UPDATE du 19 novembre : Ceci est une version augmentée de l’article déjà écrit le 06 octobre. Nous signalerons les ajouts et les précisions en gras afin de faciliter la compréhension et la chronologie.
EDF Archipel Guadeloupe nous a invité à venir dans ses locaux à Bergevin le 18 novembre dernier. Nous y avons rencontré M. Frédéric Placide, chef adjoint au Système Services Electriques (SSE), qui a dû gérer la « crise électrique » qui a concerné les 7000 clients EDF de Marie-Galante du 04 au 06 octobre derniers.
Frédéric Placide, adjoint au chef du SSE, Système Service Electrique
nous avons pu visiter la salle du Dispatching où se gèrent les incidents comme celui qui a affecté Marie-Galante début octobre.
Tout commence mardi 4 octobre au matin. Suite à un problème suspecté sur le câble sous-marin, l’alimentation électrique de Marie-Galante est basculée sur la centrale locale de la grande Dépendance. Elle se situe à Folle-Anse et dispose de 4 groupes électrogènes (5 groupes électrogènes au total selon EDF mais dont un est en maintenance décennale, une procédure normale.
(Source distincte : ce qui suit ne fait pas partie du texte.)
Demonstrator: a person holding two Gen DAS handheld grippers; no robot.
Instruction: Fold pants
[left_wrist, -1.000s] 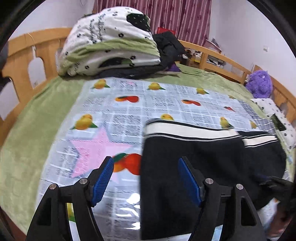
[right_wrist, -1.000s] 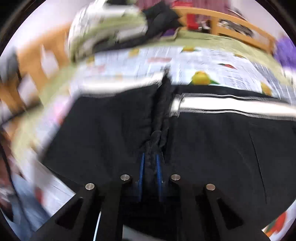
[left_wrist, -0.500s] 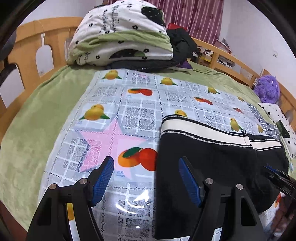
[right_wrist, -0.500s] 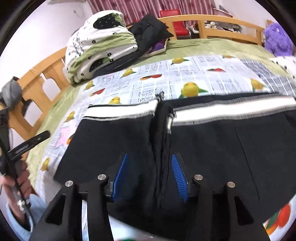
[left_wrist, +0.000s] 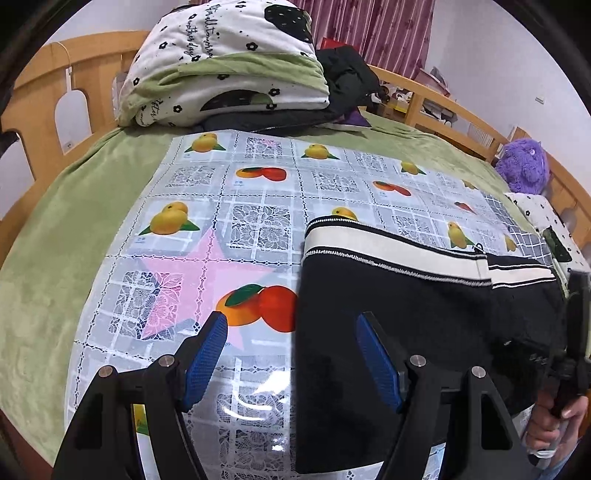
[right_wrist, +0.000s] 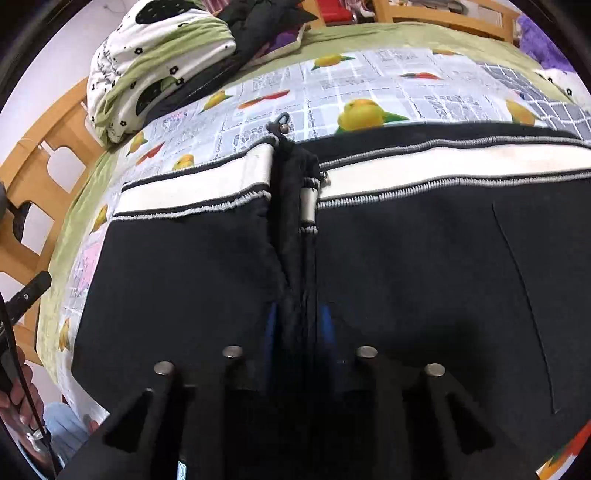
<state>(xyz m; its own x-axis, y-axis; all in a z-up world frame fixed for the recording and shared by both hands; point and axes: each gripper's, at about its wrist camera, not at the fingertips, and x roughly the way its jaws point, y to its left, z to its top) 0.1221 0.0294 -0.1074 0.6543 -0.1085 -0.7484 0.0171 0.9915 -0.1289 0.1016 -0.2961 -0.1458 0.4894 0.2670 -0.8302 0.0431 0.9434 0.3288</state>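
Observation:
Black pants (left_wrist: 406, 317) with a white striped waistband (right_wrist: 192, 190) lie flat on the fruit-print cloth (left_wrist: 258, 206). My left gripper (left_wrist: 291, 354) hovers open over the pants' left edge, one blue pad (left_wrist: 205, 354) above the cloth and the other over black fabric. Nothing is between its fingers. In the right wrist view a raised ridge of fabric (right_wrist: 295, 236) runs down from the waistband's middle. My right gripper (right_wrist: 298, 319) is closing on that ridge, and the fold fills the gap between its blue pads (right_wrist: 271, 321).
A folded quilt (left_wrist: 225, 62) and dark clothes are piled at the bed's head. Wooden rails (left_wrist: 439, 99) run round the green bedspread (left_wrist: 48, 240). A purple plush toy (left_wrist: 522, 166) sits at the right. A hand (left_wrist: 554, 424) holds the other gripper's handle at the lower right.
My right gripper let go of the fabric ridge, opened wide, then came down closer and narrowed on it again. In the left wrist view the pants' edge shifted slightly right; the left jaws stayed open.

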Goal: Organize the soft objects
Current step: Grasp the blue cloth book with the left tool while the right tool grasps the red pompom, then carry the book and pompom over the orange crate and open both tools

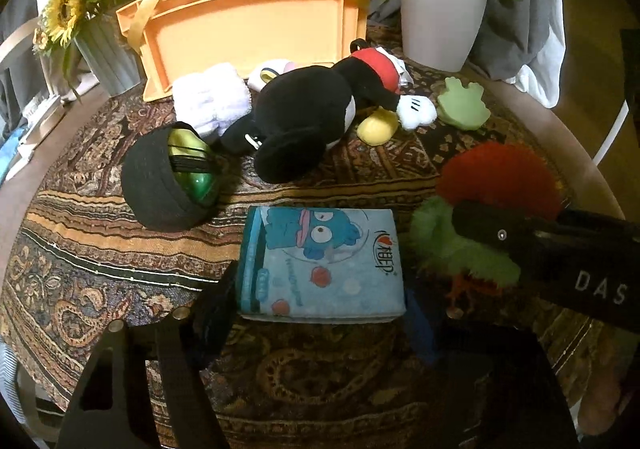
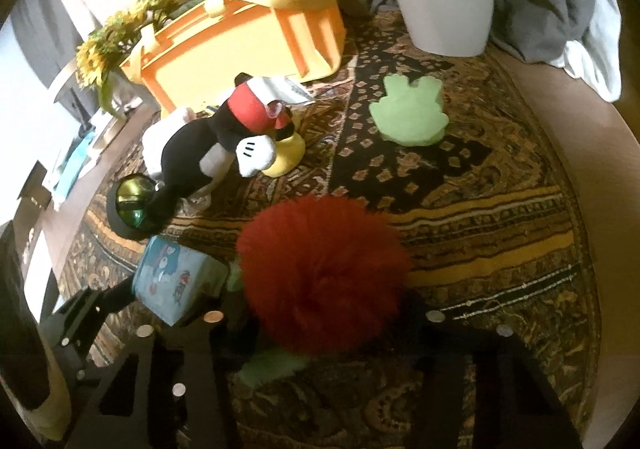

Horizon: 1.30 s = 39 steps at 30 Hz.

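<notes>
A light-blue soft pack with a cartoon print [image 1: 320, 261] lies on the patterned cloth, and my left gripper [image 1: 320, 309] is shut on it, one finger against each side. To its right lies a fluffy red-and-green toy [image 2: 320, 265]; my right gripper [image 2: 328, 317] is shut on the red fluff, and its black body [image 1: 520, 245] crosses the green part. Further back lie a black mouse plush [image 1: 308, 117], a white fuzzy item [image 1: 212, 97] and a green frog-shaped pad [image 1: 462, 103]. An orange basket with yellow straps [image 1: 248, 25] stands at the rear.
A black cap holding a shiny green ball [image 1: 176, 177] sits left of the pack. A sunflower vase [image 1: 104, 45] stands at the back left and a white plant pot [image 1: 440, 21] at the back right. Grey fabric hangs behind the round table's edge [image 2: 592, 177].
</notes>
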Available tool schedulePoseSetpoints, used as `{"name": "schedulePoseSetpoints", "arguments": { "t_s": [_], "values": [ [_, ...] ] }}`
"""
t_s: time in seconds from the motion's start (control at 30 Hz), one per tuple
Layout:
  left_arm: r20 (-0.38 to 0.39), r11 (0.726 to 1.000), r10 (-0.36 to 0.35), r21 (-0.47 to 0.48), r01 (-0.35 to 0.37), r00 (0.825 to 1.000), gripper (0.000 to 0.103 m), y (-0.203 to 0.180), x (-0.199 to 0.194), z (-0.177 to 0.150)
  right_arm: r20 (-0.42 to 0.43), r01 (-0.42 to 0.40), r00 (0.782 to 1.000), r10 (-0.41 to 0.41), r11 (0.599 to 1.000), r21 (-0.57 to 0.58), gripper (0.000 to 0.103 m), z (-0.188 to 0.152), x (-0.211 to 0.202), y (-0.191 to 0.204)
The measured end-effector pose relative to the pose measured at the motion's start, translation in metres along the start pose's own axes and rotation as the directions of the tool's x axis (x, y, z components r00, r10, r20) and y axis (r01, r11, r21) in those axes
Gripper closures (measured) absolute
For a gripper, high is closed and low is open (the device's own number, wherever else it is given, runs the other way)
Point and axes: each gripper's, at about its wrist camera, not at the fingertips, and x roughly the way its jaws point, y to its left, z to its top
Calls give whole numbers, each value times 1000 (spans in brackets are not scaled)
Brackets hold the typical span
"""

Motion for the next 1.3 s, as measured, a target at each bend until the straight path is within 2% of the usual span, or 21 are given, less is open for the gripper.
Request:
{"name": "schedulePoseSetpoints", "arguments": {
  "t_s": [0.17, 0.33, 0.67, 1.0, 1.3],
  "values": [
    [2, 1000, 10, -9, -10, 1000, 31, 1, -1, 0, 3, -7, 1000, 7, 1000, -29, 60, 1, -1, 3],
    [17, 999, 36, -27, -36, 999, 31, 2, -13, 3, 26, -15, 1000, 17, 998, -63, 61, 2, -11, 6],
    [109, 994, 46, -101, -35, 993, 31, 9, -51, 22, 108, -34, 993, 46, 994, -108, 61, 21, -48, 19],
    [206, 988, 85, -142, -56, 975, 31, 29, -86, 47, 199, -36, 978, 64, 989, -142, 61, 47, -73, 52],
    [285, 989, 85, -142, -46, 955, 31, 69, -106, 78, 289, -10, 956, 51, 990, -141, 61, 75, -80, 92]
  ]
}}
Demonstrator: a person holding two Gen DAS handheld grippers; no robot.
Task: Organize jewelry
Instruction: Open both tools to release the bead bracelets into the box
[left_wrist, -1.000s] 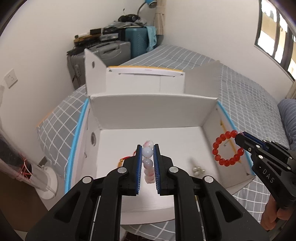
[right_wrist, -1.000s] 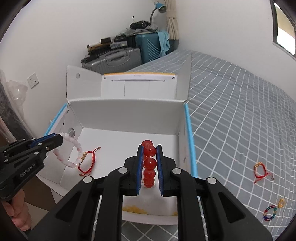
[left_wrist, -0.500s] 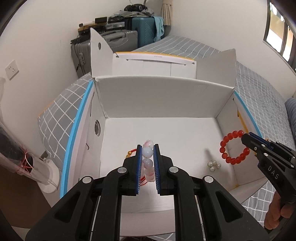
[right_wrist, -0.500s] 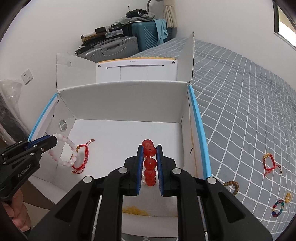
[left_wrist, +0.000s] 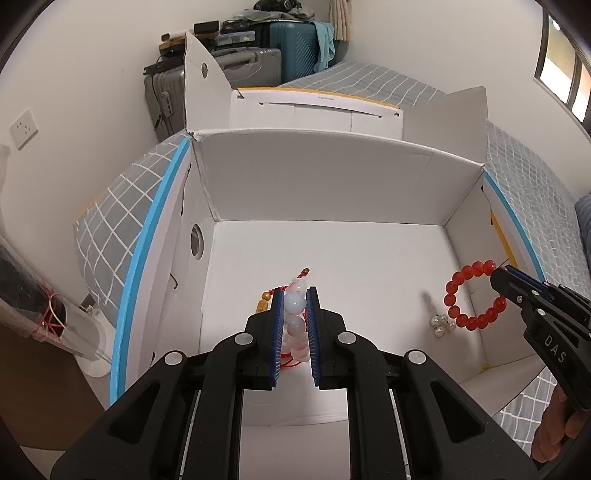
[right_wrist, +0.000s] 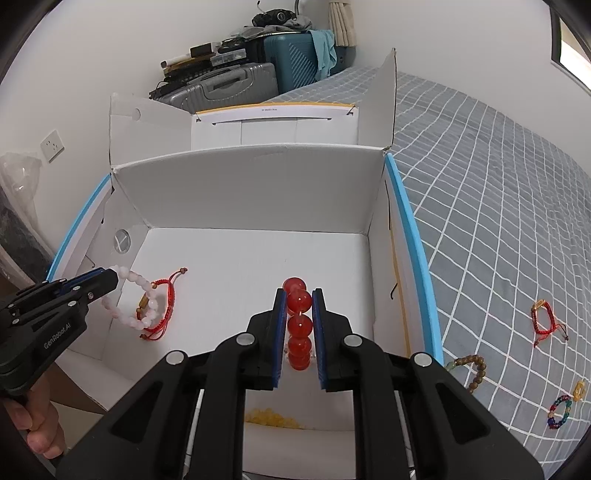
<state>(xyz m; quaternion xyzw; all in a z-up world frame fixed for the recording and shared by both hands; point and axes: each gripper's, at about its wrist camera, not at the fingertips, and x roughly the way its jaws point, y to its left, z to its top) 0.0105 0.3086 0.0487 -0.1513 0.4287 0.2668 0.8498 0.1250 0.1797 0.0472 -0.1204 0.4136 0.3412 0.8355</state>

Ils sont essayés une fois par semaine par les équipes sur place) qui sont « en parfait état » précise-t-on à EDF. Toutefois, il y a eu des coupures importantes alors que nous disposons de moyens de production en énergies renouvelables conséquents et qu’on nous parle régulièrement d’autonomie énergétique alors nous allons tenter de comprendre pourquoi ce décalage.
Le récit d’une loi des séries infernale à Marie-Galante
Tout d’abord, la situation de ce début octobre à Marie-Galante a été le fruit d’un enchaînement de défauts, d’incidents, sur le réseau.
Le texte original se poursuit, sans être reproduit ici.